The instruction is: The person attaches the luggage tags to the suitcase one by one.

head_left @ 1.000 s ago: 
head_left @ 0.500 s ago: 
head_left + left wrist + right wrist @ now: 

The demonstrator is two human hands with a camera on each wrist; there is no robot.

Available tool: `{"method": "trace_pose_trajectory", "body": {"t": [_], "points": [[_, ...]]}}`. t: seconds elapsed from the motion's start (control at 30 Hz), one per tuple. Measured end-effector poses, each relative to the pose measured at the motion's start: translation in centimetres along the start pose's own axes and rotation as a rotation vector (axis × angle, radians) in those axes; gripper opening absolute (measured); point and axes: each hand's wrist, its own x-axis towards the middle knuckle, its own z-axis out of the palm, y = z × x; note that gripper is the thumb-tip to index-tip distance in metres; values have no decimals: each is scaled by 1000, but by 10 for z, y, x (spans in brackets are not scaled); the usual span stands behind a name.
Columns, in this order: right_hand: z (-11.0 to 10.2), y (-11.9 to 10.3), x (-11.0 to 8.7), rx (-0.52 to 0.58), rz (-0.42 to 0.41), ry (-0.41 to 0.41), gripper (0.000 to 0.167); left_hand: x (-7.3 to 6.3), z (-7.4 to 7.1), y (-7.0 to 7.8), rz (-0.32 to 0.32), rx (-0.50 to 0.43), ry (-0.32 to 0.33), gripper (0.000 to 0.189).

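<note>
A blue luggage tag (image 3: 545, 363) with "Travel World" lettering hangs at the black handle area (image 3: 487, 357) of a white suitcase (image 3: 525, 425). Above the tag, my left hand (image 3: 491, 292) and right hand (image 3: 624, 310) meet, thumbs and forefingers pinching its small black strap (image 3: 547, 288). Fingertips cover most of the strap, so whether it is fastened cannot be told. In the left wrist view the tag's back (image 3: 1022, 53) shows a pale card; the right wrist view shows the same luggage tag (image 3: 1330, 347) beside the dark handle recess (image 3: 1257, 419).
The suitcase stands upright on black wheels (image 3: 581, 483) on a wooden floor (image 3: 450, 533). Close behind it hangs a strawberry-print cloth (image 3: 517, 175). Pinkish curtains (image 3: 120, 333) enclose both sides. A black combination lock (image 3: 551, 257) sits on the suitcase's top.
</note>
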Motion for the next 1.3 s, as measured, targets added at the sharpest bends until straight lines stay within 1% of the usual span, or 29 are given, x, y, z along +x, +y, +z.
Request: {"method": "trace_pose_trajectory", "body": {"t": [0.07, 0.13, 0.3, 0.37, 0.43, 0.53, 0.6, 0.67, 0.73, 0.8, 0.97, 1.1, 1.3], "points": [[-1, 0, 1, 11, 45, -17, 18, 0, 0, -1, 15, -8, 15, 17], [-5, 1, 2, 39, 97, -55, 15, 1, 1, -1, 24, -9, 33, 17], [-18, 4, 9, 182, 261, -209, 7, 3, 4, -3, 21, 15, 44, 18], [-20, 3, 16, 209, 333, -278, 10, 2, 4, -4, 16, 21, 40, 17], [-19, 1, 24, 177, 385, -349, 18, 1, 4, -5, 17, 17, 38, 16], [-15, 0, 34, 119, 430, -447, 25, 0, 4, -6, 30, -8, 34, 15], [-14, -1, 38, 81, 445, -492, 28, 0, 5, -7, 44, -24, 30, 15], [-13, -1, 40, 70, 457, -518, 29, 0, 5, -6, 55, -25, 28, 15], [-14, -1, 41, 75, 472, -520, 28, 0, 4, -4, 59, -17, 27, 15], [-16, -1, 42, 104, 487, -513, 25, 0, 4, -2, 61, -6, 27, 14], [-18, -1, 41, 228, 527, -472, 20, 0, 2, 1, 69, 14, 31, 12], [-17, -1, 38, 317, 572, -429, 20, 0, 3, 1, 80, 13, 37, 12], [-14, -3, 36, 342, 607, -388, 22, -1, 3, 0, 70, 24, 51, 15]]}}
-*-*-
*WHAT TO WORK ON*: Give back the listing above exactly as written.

*RESPONSE TO THIS TASK*:
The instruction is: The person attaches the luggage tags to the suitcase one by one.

head_left @ 1.000 s ago: 
head_left @ 0.500 s ago: 
head_left + left wrist + right wrist @ now: 

The demonstrator is two human hands with a camera on each wrist; there is no robot.

Available tool: `{"method": "trace_pose_trajectory", "body": {"t": [_], "points": [[_, ...]]}}`. t: seconds elapsed from the motion's start (control at 30 Hz), one per tuple. Measured end-effector poses, each relative to the pose measured at the motion's start: translation in centimetres along the start pose's own axes and rotation as a rotation vector (axis × angle, radians) in those axes; gripper opening absolute (measured); point and axes: each hand's wrist, its own x-axis towards the middle knuckle, its own z-axis out of the palm, y = z × x; note that gripper is the thumb-tip to index-tip distance in metres; values have no decimals: each is scaled by 1000, but by 10 for z, y, x (spans in brackets are not scaled); the usual span stands behind a name.
Columns, in this order: right_hand: z (-11.0 to 10.2), y (-11.9 to 10.3), x (-11.0 to 8.7), rx (-0.52 to 0.58), rz (-0.42 to 0.41), ry (-0.41 to 0.41), gripper (0.000 to 0.167); left_hand: x (-7.3 to 6.3), z (-7.4 to 7.1), y (-7.0 to 7.8), rz (-0.32 to 0.32), rx (-0.50 to 0.43), ry (-0.32 to 0.33), gripper (0.000 to 0.189).

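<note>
A blue luggage tag (image 3: 545, 363) with "Travel World" lettering hangs at the black handle area (image 3: 487, 357) of a white suitcase (image 3: 525, 425). Above the tag, my left hand (image 3: 491, 292) and right hand (image 3: 624, 310) meet, thumbs and forefingers pinching its small black strap (image 3: 547, 288). Fingertips cover most of the strap, so whether it is fastened cannot be told. In the left wrist view the tag's back (image 3: 1022, 53) shows a pale card; the right wrist view shows the same luggage tag (image 3: 1330, 347) beside the dark handle recess (image 3: 1257, 419).
The suitcase stands upright on black wheels (image 3: 581, 483) on a wooden floor (image 3: 450, 533). Close behind it hangs a strawberry-print cloth (image 3: 517, 175). Pinkish curtains (image 3: 120, 333) enclose both sides. A black combination lock (image 3: 551, 257) sits on the suitcase's top.
</note>
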Motion for the next 1.3 s, as measured, targets added at the sharpest bends until straight lines stay within 1% of the usual span, or 29 are given, x, y, z along +x, +y, +z.
Request: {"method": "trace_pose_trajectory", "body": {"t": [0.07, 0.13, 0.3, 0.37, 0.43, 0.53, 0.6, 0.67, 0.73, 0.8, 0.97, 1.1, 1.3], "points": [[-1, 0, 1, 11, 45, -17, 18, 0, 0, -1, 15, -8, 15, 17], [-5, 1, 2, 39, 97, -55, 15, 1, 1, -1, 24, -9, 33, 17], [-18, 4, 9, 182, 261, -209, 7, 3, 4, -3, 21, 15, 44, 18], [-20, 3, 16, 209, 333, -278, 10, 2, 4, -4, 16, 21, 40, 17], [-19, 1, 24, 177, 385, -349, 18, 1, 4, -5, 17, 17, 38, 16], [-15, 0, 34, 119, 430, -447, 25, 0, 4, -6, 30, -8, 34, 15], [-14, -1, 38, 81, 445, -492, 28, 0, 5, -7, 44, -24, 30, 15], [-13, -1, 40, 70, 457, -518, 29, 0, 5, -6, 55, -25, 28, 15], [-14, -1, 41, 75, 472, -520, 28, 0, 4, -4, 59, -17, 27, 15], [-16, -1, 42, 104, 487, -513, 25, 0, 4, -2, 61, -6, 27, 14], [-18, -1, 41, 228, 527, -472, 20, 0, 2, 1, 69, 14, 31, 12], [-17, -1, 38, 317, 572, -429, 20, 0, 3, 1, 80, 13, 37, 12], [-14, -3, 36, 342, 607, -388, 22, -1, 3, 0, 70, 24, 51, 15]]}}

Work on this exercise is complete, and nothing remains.